Subject: Render causes Poser to Crash Windows

KageRyu opened this issue on Aug 01, 2019 ยท 11 posts


Penguinisto posted Fri, 02 August 2019 at 12:19 PM

The following are dumb suggestions, but I literally just got done answer a very similar post in the DS forum, so...

...has anything changed recently (if you have Windows 10, you might not know if it has or not, so check your Windows Update history This is because by default, Windows 10 will sneak in and patch stuff without you knowing it, unless you go way out of your way to tell it otherwise.

Oh, and Microsoft really has a hate-on for nVidia, so it will blow away any nVidia-built drivers and replace that driver with a Microsoft version, which tends to break stuff... hard. Blame it on a WHQL spat between nVidia and MSFT.

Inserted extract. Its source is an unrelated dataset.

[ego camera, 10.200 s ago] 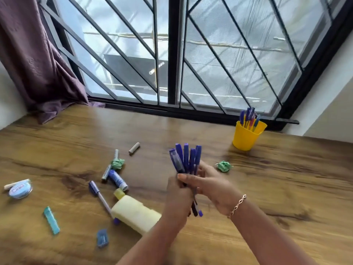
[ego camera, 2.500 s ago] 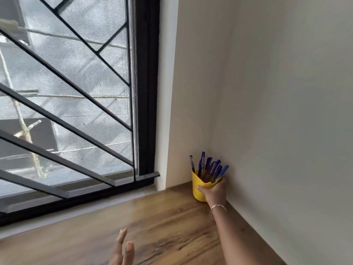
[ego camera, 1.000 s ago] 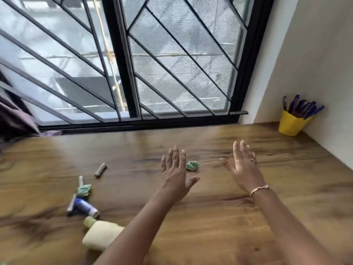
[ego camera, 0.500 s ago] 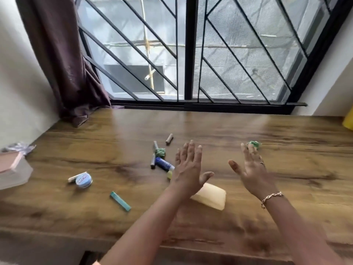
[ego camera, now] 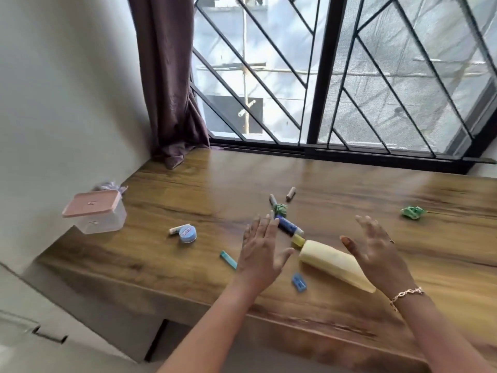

...and now, for the copypasta bit:

Note - this is true for any CG application... DS, Poser, 3DS Max, Lightwave, Modo...

(sneck for brevity - go to the DS Forum and look for the missing bit.)

Some things to help prevent crashing:

  1. (prolly too late now for this one, but next time y'all go shopping) - don't cheap-out on the hardware - doubly so for anything with a GPU on it. Generic braded stuff and "House Brand" stuff might have a nice, fat price difference, but you only save money at the expense of time (time spent troubleshooting, time spent reloading stuff after it crashes, time buying replacement parts after that cheap part dies prematurely because it wasn't built to handle the abuse that CG application usage will always put on it... Stuff like that.)

  2. If you have any drivers or other low-level stuff in your OS that is way outside of typical use, it'll sometimes gonna get in the way. For instance, I have a driver on my Windows-based laptop that allows me to read and write to disks formatted with Apple HFS/+ (so I can read all my old Mac disks.) This would be one of my first suspects if DS started acting wonky right after I installed the thing (especially if I had the installation or my DS/Poser libraries sitting on that external oddball-formatted disk.)

  3. Only use approved drivers for the stuff DS relies on. For example, only the latest stable official nVidia driver for the GPU (if the laptop/desktop-supplied driver doesn't quite work). Only vendor-built drivers for everything else (doubly so if you're doing this on a laptop.)

  4. Could be a resource issue. Now if you have 32GB of RAM, an SSD disk, and a late-model i7/Ryzen processor? It's probably not a resource issue, unless you have lots of other resource-hungry stuff going on at the same time.